Orlando Figes, author of the brilliant history, A People's Tragedy - the Russian Revolution 1891-1924, was probably closer to the mark in comparing Gorbachev to Christopher Columbus, who achieved something great but didn't discover what it was until later.

In short, the hypothesis runs, Gorbachev did all that we have thanked him for - but that is not want he wanted to do at all.

All these arguments may be well above the heads of the robust Russian grandmothers, the babushki, who have been forced to beg or sell their belongings in the underpasses of Moscow. But ask them, too, about Gorbachev and the response will be one of unbridled animosity. Had they, or more especially their husbands, seen this week's Irish Times picture of Gorbachev quaffing his pint of Guinness they would have been very surprised. He did, after all, in his early days, bring in a system akin to the failed US experiment in prohibition.

Alcohol became almost impossible to find in the early years of his rule. Fine vineyards in Crimea and Moldova were ripped from the ground. "Bathtub Vodka", known as samogon, became all the rage, and sugar, one of its vital ingredients, vanished from the shops. No sugar eventually meant no sweets and the great Red October Chocolate Factory on the banks of the Moscow River almost ground to a halt. The sweet-toothed babushki, who at first were grateful that their menfolk had begun to return home sober, gradually became disillusioned.

Then there was Raisa, Gorbachev's glamorous wife.

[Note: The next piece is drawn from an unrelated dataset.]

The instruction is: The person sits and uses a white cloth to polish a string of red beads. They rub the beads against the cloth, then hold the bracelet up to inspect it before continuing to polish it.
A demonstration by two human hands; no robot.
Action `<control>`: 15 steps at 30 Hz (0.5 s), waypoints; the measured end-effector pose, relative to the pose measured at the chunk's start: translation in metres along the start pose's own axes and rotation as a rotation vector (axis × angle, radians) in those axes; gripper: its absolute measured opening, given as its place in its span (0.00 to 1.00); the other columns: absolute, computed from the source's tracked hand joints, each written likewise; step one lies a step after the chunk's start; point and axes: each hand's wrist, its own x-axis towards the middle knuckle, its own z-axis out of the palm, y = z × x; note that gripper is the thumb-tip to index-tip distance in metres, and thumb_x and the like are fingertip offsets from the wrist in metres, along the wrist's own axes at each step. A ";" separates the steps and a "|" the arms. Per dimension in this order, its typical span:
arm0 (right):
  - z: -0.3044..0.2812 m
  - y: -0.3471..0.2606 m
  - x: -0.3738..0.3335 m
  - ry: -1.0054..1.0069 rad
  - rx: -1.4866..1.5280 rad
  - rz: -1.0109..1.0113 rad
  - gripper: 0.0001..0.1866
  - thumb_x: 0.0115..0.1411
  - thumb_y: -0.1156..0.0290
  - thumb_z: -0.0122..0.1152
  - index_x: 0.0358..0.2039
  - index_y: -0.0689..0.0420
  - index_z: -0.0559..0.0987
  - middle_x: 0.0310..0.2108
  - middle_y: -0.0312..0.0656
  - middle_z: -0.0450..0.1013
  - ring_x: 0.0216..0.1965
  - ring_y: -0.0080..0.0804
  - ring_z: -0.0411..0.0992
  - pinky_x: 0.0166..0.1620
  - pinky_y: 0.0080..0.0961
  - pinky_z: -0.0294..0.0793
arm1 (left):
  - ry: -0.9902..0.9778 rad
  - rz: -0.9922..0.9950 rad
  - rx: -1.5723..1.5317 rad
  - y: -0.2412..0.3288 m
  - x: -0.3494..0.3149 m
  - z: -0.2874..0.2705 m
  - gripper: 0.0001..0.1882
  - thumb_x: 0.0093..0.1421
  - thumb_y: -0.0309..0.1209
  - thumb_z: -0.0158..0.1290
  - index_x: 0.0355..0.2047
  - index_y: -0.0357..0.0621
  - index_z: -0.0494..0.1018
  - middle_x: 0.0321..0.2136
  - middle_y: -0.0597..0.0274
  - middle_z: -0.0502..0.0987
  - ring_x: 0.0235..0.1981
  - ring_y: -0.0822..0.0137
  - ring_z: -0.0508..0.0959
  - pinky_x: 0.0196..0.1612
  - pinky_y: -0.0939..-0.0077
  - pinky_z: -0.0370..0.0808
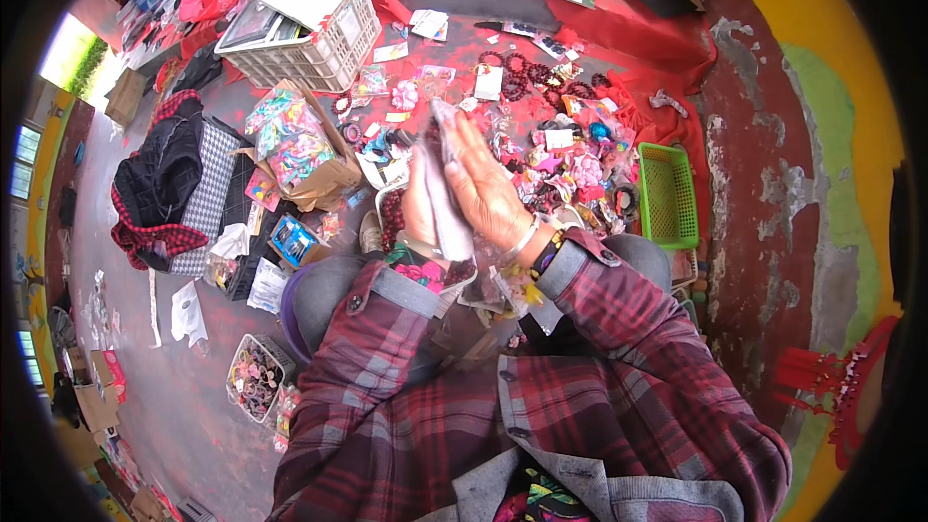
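Note:
My left hand point(419, 201) and my right hand point(490, 191) are pressed palm to palm in front of me, fingers pointing away. Between them they hold a flat, clear plastic bag point(445, 205) with a whitish-pink look; what it contains, if anything, I cannot make out. The right fingers lie straight along the bag, and the left fingers are mostly hidden behind it. Below my hands stands a white basket point(468, 278), partly covered by my wrists, with dark red things inside. A small clear packet with yellow pieces point(527, 290) lies close to my right wrist.
Hair accessories and beads point(570, 159) are heaped on the red cloth ahead. A green basket point(692, 208) stands right. To the left are an open cardboard box point(333, 169) of colourful packets, a dark jacket point(159, 174) and a small white basket point(280, 353). A large white crate point(353, 34) stands beyond.

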 end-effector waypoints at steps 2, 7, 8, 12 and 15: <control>0.002 -0.011 -0.007 -0.075 -0.024 -0.025 0.24 0.62 0.65 0.41 0.58 0.59 0.59 0.59 0.54 0.53 0.62 0.54 0.46 0.63 0.39 0.45 | 0.059 0.070 0.046 0.014 0.002 -0.001 0.26 0.65 0.45 0.32 0.56 0.41 0.59 0.54 0.56 0.64 0.55 0.62 0.63 0.60 0.66 0.55; 0.001 -0.026 -0.011 -0.166 -0.106 -0.075 0.24 0.62 0.63 0.41 0.58 0.57 0.60 0.60 0.53 0.52 0.63 0.52 0.46 0.62 0.42 0.45 | -0.092 -0.006 0.010 0.014 0.003 -0.037 0.27 0.64 0.46 0.32 0.56 0.42 0.58 0.55 0.55 0.62 0.56 0.60 0.62 0.60 0.64 0.54; -0.001 -0.025 -0.008 -0.145 -0.127 -0.065 0.24 0.62 0.63 0.40 0.58 0.57 0.60 0.60 0.53 0.52 0.63 0.52 0.45 0.62 0.42 0.45 | -0.035 -0.005 -0.004 0.006 0.003 -0.034 0.26 0.64 0.45 0.32 0.57 0.42 0.56 0.57 0.54 0.60 0.57 0.60 0.61 0.61 0.64 0.53; -0.005 -0.002 0.003 -0.004 -0.005 0.090 0.23 0.63 0.62 0.39 0.57 0.57 0.62 0.61 0.55 0.50 0.63 0.52 0.44 0.63 0.38 0.44 | -0.021 -0.194 -0.047 -0.004 -0.006 -0.010 0.27 0.65 0.48 0.28 0.60 0.50 0.53 0.59 0.61 0.57 0.60 0.60 0.57 0.62 0.63 0.51; -0.018 0.015 0.009 0.187 0.873 0.488 0.18 0.62 0.59 0.43 0.44 0.60 0.72 0.42 0.45 0.70 0.45 0.33 0.67 0.49 0.27 0.65 | -0.075 -0.243 -0.138 0.003 0.003 -0.014 0.28 0.64 0.48 0.28 0.58 0.44 0.56 0.57 0.55 0.59 0.57 0.57 0.60 0.60 0.61 0.55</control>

In the West, it was a major and welcome change to see the wife of a Soviet leader who dressed with such elegance. The image of Russian womanhood in the past had been based on the peasant dowdiness of Mrs Khrushchev.

Once again the view in Russia was different. Raisa Gorbacheva's elegant wardrobe was seen as a symbol of the privileges enjoyed by senior party members and their families. Her appearance conjured up images of the special shops with luxury food items, the polyclinics which gave party members better health services than those available to the general public, the special shops with western clothes. To us, the Gorbachevs may have been responsible for bringing the system to an end; to Russians, they were its most prominent representatives.

More importantly, nowadays many Russians are convinced that the penury that bedevils their existence stems directly from the reform process initiated by Gorbachev. But Russians have a long tradition of holding their leaders responsible for all their ills.

In 1847, the writer Alexander Herzen posed "the eternal Russian question" by naming his novel Kto Vinovat? (Who is to Blame?). Many political leaders have been the focus of this question. Mikhail Gorbachev is just one of its many victims.